[Items from a dataset]

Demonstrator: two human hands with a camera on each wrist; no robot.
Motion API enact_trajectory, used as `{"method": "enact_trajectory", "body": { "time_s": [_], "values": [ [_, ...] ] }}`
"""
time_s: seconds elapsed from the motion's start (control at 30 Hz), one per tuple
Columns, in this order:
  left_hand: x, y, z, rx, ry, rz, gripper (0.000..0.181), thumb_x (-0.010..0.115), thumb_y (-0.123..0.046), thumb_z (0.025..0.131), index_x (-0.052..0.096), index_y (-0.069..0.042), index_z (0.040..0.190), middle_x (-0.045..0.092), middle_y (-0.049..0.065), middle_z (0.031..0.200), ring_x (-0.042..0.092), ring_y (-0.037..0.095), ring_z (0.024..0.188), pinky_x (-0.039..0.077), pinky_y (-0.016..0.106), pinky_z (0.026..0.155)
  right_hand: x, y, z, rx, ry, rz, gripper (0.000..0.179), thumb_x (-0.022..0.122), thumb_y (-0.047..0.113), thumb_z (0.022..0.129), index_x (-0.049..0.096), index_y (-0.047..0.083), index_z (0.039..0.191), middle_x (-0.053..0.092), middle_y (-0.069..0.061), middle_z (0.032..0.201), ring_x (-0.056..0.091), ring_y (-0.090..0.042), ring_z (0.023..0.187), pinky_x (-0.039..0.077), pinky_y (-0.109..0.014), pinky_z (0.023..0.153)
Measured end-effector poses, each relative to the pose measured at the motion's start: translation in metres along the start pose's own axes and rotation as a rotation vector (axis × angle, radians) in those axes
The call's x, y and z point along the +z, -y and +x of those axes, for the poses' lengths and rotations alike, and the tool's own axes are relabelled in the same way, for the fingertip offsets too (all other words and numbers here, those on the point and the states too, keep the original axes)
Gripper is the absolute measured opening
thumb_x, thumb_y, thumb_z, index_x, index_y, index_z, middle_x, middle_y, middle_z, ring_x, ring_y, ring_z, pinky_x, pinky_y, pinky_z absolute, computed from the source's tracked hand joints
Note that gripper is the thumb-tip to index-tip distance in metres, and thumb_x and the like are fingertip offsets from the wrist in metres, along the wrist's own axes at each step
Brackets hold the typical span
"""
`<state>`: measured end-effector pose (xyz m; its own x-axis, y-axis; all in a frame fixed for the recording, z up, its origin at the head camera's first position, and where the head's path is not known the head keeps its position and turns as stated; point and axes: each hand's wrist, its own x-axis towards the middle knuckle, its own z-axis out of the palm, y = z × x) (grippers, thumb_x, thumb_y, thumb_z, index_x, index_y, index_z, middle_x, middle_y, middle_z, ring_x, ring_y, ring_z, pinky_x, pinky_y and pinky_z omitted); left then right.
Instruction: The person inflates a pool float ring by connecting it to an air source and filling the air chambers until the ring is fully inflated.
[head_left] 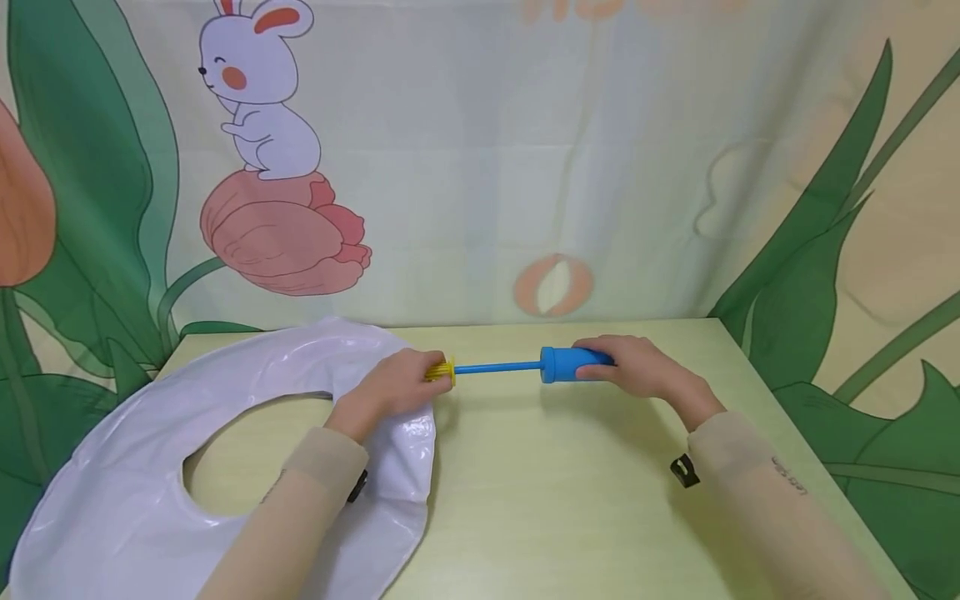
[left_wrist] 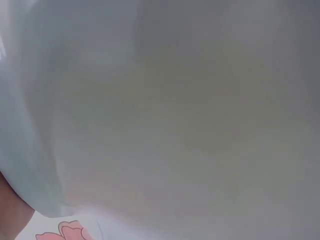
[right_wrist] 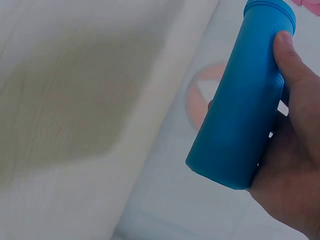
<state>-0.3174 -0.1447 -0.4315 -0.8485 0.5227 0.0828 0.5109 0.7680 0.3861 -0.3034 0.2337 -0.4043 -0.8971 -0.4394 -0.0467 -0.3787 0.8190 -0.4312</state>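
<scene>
A blue hand pump (head_left: 564,365) is held level above the table, its thin blue rod (head_left: 498,367) drawn out between my two hands. My right hand (head_left: 637,364) grips the thick barrel, thumb along its side in the right wrist view (right_wrist: 290,130). At the other end, my left hand (head_left: 397,385) pinches the yellow ribbed tip (head_left: 442,371), partly covered by the fingers. Below and around that hand lies a pale, soft, wrinkled swim ring (head_left: 135,467). Its pale sheet (left_wrist: 165,120) fills most of the left wrist view; whether the tip enters the ring is hidden.
The light wooden table (head_left: 540,500) reaches back to a fabric backdrop (head_left: 450,167) printed with a rabbit and flowers. Under each sleeve hangs a small black clip, one by the right forearm (head_left: 684,471). The ring covers the table's left side.
</scene>
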Motion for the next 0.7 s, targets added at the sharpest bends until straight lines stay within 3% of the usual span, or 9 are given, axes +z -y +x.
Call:
{"method": "enact_trajectory", "body": {
  "time_s": [0.13,0.27,0.5,0.7],
  "values": [
    [-0.004,0.0,-0.001,-0.002,0.003,0.015,0.02,0.052,-0.032,0.092,0.059,-0.014,0.097,0.047,-0.001,0.069,0.05,0.02,0.068,0.038,0.036,0.067,0.003,-0.004,0.001,-0.009,-0.029,-0.019,0.062,0.065,0.044,0.1,0.052,0.009,0.15,0.06,-0.014,0.14,0.056,-0.036,0.123,0.037,-0.06,0.103],
    [-0.002,-0.006,0.001,0.03,0.011,0.028,0.017,0.052,-0.029,0.091,0.058,-0.013,0.097,0.046,-0.002,0.069,0.049,0.018,0.067,0.038,0.035,0.065,0.015,0.003,0.005,-0.05,-0.069,-0.054,0.062,0.066,0.045,0.099,0.054,0.011,0.149,0.061,-0.014,0.14,0.056,-0.036,0.124,0.034,-0.059,0.099],
    [0.006,-0.021,0.008,0.049,0.008,0.066,0.013,0.052,-0.027,0.092,0.053,-0.014,0.09,0.042,-0.002,0.067,0.046,0.017,0.064,0.035,0.034,0.062,0.036,0.035,0.018,-0.105,-0.106,-0.114,0.058,0.065,0.046,0.1,0.056,0.014,0.148,0.062,-0.012,0.137,0.059,-0.033,0.12,0.035,-0.058,0.094],
    [0.011,-0.03,0.013,0.046,0.025,0.056,0.02,0.053,-0.03,0.095,0.056,-0.011,0.1,0.05,0.0,0.072,0.051,0.018,0.067,0.039,0.033,0.063,0.045,0.066,0.03,-0.128,-0.113,-0.157,0.059,0.063,0.048,0.1,0.056,0.015,0.147,0.063,-0.011,0.134,0.061,-0.032,0.113,0.036,-0.054,0.09]
  ]
}}
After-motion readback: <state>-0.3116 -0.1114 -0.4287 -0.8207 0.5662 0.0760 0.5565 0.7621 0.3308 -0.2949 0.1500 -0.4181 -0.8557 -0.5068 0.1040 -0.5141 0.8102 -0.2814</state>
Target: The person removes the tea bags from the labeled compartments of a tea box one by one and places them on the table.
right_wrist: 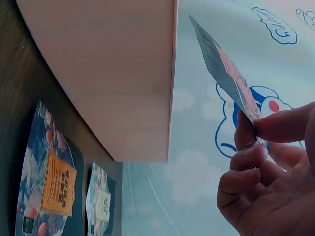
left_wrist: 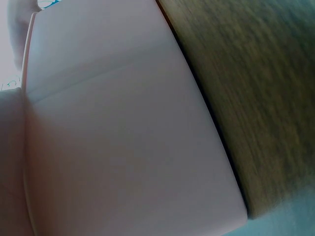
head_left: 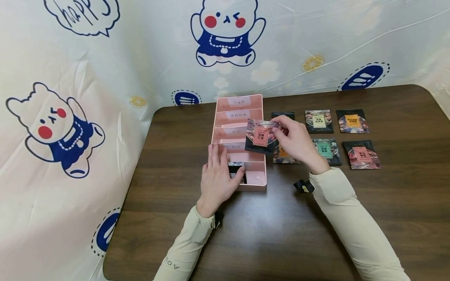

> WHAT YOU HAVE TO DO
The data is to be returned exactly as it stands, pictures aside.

> OUTPUT FOR THIS EXERCISE
Demonstrator: two human hands with a camera on each wrist; no robot.
Motion API enact_trajectory, used as `{"method": "enact_trajectory", "body": { "time_s": [_], "values": [ [_, ...] ] }}`
"""
time_s: seconds elapsed from the motion's start (control at 30 Hz), one per tuple
Columns, in this order:
  left_hand: x, y, z, rx, ry, rz, gripper (0.000..0.181), thumb_x (-0.010..0.115), thumb_y (-0.123..0.046), thumb_z (0.025..0.131), index_x (-0.052..0.096), index_y (-0.069..0.042), index_z (0.040..0.190), middle_x (-0.045..0.092), middle_y (-0.049..0.065), middle_z (0.031..0.200), ring_x (-0.042..0.092), ring_y (-0.037..0.095), ring_z (0.024..0.188), pinky_x (-0.039..0.077), pinky_y (-0.016..0.106), pinky_z (0.026..0.155)
  right_hand: x, y, z, rx, ry, rz, gripper (0.000..0.179), thumb_x (-0.022..0.122), thumb_y (-0.047..0.113), thumb_z (0.022..0.129), index_x (-0.049..0.096), index_y (-0.047..0.083), index_z (0.039..0.191), middle_x (-0.053..0.092), middle_y (-0.069..0.061), middle_z (0.032..0.201), ring_x (-0.056..0.091), ring_y (-0.090..0.042), ring_z (0.023..0.187), pinky_x (-0.039..0.077), pinky_y (-0.109..0.014), pinky_z (0.023..0.153)
Measured end-effector poses, each relative to the pose measured at the motion's start: translation in metres along the start pose's own axes and rotation as a rotation vector (axis × angle, radians) in those axes
The call's x, y and z point along the +z, -y and +x of those axes, for the poses' lengths and rotations alike, and the tool's own axes are relabelled in the same way, for the fingertip offsets too (all other words and numbers here, those on the point and the states too, keep the original axes)
Gripper is the absolute measured opening
thumb_x, thumb_y, thumb_z, index_x, index_y, index_z, middle_x, middle_y, middle_z, ring_x, ring_y, ring_z, pinky_x, pinky_y, pinky_z absolute, computed from the source's tracked hand joints
Note that gripper is the thumb-tip to index-tip distance in metres, and thumb_x and the like are fingertip offsets from the wrist in metres, along the wrist's own axes at each step
Brackets hold the typical span
"""
`<state>`: measured end-effector pose (xyz m; its own x-axis, y-axis; all in a frame fixed for the recording, z up, its origin at the head camera's first position, and where the head's path is not known the head keeps its position and turns as stated; point and axes: each hand's wrist, its own x-axis towards the middle knuckle, its own z-axis out of the palm, y = z × x) (grippers, thumb_x, thumb_y, thumb_z, index_x, index_y, index_z, middle_x, middle_y, middle_z, ring_x, ring_y, ring_z, pinky_x, pinky_y and pinky_z omitted); left then right.
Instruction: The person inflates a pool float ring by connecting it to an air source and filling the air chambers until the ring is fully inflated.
[head_left] 
[left_wrist] 
[right_wrist] 
<state>-0.3174 -0.1447 -0.4315 -0.8485 0.5227 0.0828 0.5109 0.7680 0.3861 -0.3034 0.2337 -0.4043 -0.8971 -0.4394 -0.0467 -0.3787 0.8190 -0.4312</state>
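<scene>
A blue hand pump (head_left: 564,365) is held level above the table, its thin blue rod (head_left: 498,367) drawn out between my two hands. My right hand (head_left: 637,364) grips the thick barrel, thumb along its side in the right wrist view (right_wrist: 290,130). At the other end, my left hand (head_left: 397,385) pinches the yellow ribbed tip (head_left: 442,371), partly covered by the fingers. Below and around that hand lies a pale, soft, wrinkled swim ring (head_left: 135,467). Its pale sheet (left_wrist: 165,120) fills most of the left wrist view; whether the tip enters the ring is hidden.
The light wooden table (head_left: 540,500) reaches back to a fabric backdrop (head_left: 450,167) printed with a rabbit and flowers. Under each sleeve hangs a small black clip, one by the right forearm (head_left: 684,471). The ring covers the table's left side.
</scene>
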Motion for the next 0.7 s, targets added at the sharpest bends until straight lines stay within 3% of the usual span, or 9 are given, axes +z -y +x.
Call:
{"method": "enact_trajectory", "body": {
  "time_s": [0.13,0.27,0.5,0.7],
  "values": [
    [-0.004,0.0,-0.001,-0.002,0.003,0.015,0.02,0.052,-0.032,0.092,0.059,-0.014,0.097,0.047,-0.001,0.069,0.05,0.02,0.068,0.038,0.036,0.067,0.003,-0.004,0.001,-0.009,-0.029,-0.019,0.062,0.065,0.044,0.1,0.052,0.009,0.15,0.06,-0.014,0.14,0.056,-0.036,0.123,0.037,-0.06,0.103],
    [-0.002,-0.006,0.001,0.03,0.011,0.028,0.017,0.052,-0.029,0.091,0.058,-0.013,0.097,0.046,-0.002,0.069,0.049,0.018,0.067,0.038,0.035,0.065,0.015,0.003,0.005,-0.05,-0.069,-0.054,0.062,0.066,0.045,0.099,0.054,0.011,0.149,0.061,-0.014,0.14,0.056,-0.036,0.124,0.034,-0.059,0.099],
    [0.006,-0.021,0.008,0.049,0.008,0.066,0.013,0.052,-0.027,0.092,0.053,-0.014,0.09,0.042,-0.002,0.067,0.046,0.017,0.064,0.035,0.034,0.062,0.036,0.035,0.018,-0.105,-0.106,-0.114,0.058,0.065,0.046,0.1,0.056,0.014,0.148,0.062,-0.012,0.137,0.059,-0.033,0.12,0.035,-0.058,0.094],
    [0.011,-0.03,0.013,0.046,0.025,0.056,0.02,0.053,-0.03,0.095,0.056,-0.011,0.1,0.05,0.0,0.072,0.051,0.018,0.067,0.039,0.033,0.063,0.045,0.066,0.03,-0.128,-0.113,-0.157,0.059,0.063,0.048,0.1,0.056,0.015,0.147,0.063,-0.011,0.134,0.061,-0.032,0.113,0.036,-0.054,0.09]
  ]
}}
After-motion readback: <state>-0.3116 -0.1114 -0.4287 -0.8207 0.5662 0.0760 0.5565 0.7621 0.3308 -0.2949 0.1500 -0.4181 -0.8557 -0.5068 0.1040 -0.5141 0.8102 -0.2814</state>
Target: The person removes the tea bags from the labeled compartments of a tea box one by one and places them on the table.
right_wrist: 
left_wrist: 
head_left: 

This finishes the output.